Table 7 and Fig. 9 demonstrate that introducing frequency channelization leads to a marginal increase in parameter count, ranging from approximately 0.4 to 1.25 million across all models and feature types. Despite this minor increase in model size, the reduction in computational cost is substantial. For example, the number of FLOPs drops by over 90% for ResNet18 and RCMoE-balance under all feature types, and by more than 50% for CFTAnet. These reductions translate into significantly lower training times. ResNet18 sees the largest improvement, with training time reduced by more than 660 seconds, while CFTAnet also benefits with reductions of over 230 seconds across most settings. These results confirm that FC enhances computational efficiency considerably, while introducing only a modest increase in model complexity.
In terms of classification accuracy, FC yields consistent performance improvements for CFTAnet across all spectral features. Notably, the gain is particularly pronounced for the Gamma-tone input, where the accuracy improves by 5.63%. In contrast, ResNet18 and RCMoE-balance exhibit slight drops in accuracy (generally less than 2–4%), suggesting that the standard ResNet18 backbone may not be optimally aligned with frequency-channelized inputs. Since RCMoE-balance also builds on ResNet18, this pattern reinforces the hypothesis that architectural compatibility plays a key role in leveraging the benefits of FC.
Overall, these results confirm that frequency channelization significantly enhances training efficiency while preserving, and in some cases improving, classification accuracy, particularly when paired with lightweight models such as CFTAnet. This highlights the importance of designing network architectures that are structurally adapted to frequency-segmented inputs.

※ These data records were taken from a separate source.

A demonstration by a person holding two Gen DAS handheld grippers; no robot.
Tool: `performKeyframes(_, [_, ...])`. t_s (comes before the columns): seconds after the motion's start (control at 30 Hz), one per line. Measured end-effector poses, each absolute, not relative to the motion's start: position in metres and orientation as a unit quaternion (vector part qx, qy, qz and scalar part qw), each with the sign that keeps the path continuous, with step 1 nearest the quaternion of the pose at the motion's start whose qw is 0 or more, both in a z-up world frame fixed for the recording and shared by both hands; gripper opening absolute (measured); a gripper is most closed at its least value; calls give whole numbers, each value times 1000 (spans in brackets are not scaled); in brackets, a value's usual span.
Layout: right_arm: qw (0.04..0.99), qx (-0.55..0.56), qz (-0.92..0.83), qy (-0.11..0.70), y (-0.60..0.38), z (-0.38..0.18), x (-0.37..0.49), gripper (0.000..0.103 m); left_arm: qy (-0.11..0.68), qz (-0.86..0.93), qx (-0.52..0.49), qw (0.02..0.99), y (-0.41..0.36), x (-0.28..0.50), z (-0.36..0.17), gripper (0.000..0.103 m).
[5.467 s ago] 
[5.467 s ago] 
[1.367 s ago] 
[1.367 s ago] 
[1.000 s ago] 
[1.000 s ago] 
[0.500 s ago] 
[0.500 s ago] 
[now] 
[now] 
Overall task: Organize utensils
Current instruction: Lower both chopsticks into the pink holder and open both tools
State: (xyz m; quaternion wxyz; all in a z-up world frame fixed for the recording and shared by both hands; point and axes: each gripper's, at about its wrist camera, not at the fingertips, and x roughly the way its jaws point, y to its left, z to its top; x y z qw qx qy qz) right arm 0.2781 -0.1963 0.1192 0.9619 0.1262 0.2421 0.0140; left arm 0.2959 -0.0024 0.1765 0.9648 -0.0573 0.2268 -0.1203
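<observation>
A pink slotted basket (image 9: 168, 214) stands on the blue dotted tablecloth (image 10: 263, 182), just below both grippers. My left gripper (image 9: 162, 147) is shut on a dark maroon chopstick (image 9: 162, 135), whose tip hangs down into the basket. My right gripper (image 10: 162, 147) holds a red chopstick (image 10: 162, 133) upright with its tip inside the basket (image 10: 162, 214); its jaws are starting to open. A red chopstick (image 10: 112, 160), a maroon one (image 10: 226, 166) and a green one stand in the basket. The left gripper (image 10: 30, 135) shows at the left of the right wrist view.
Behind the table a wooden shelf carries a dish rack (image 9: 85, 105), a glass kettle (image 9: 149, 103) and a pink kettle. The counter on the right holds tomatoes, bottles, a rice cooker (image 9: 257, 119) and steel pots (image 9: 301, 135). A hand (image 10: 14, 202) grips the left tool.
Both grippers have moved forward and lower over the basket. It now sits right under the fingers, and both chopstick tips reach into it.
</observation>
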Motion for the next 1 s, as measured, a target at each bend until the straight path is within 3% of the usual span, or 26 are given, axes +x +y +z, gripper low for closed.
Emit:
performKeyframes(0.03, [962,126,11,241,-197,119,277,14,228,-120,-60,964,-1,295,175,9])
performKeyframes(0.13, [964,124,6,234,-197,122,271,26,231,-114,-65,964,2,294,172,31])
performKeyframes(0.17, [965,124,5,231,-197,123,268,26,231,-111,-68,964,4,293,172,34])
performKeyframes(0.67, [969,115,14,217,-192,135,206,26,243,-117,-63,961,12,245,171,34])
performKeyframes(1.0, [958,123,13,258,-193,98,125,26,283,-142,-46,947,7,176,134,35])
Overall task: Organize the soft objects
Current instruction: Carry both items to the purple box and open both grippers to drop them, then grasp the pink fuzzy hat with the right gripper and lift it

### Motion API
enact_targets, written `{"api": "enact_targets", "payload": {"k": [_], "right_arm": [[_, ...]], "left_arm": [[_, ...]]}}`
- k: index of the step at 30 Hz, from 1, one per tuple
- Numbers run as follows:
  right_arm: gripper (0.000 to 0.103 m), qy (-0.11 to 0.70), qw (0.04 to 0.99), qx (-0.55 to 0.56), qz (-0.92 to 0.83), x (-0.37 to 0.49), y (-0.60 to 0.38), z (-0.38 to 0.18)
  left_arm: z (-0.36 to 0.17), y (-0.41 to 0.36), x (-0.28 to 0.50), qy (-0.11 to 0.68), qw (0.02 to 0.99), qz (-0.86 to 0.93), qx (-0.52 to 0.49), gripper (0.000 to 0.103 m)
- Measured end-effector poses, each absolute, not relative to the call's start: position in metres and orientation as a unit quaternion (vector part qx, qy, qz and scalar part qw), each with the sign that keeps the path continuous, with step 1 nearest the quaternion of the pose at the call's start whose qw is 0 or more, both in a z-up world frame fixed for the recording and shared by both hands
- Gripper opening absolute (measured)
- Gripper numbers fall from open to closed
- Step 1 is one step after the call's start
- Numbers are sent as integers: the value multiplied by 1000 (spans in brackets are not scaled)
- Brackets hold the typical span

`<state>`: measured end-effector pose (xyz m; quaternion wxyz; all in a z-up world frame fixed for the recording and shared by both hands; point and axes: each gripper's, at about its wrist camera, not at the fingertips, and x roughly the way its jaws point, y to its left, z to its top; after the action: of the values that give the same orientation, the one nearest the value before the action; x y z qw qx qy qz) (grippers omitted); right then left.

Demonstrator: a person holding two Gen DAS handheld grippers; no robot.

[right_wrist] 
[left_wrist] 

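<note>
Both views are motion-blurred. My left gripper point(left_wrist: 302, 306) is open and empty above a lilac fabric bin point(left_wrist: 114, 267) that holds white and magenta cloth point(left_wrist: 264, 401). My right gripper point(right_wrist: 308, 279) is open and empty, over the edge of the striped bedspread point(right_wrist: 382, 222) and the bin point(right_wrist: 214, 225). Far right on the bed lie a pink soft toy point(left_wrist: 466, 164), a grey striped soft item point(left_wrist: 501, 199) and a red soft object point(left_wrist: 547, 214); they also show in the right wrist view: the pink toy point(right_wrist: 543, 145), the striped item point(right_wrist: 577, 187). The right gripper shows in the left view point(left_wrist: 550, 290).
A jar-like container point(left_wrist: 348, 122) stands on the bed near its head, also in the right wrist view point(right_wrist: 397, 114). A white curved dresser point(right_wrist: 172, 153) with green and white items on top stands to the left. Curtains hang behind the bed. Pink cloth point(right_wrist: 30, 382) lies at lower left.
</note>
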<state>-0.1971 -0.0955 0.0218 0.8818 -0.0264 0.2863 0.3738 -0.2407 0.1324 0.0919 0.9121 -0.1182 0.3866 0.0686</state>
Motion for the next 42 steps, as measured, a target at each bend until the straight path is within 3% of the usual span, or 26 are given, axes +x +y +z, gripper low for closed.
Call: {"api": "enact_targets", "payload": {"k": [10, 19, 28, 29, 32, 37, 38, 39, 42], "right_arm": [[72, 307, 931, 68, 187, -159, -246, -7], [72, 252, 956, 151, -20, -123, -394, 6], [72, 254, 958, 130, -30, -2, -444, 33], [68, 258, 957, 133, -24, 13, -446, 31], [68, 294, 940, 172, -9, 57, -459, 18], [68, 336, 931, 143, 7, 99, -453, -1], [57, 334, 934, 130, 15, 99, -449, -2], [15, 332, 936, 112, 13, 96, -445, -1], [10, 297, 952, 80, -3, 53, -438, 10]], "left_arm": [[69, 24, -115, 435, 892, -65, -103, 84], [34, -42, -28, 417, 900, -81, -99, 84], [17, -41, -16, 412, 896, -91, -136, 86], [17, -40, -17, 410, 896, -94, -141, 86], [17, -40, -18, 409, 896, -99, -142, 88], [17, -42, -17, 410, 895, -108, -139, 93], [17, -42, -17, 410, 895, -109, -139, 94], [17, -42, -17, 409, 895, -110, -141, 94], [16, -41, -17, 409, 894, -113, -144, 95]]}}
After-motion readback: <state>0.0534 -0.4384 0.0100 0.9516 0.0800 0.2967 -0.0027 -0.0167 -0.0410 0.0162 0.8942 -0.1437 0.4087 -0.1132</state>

Exploring optimal network architectures
In this section, we aim to explore network architectures that are better suited for frequency channelization. The network architecture of ResNet18 is given in Fig. 10, where the numbers 64, 128, 256, and 512 represent the feature channels generated at each layer. The diagram shows a progressive increase in the number of channels across the layers. However, after applying frequency channelization, the number of channels is 132 for CQT and 400 for other features, both significantly higher than the initial 64 channels after the first convolutional layer of ResNet18. This suggests that our input features undergo a rapid decrease in channel numbers before gradually increasing again, which we suspect may negatively impact the performance of frequency channelization. To further investigate, we conduct comparative experiments between descending and ascending channel configurations and evaluate different layer depths to assess their impact on performance.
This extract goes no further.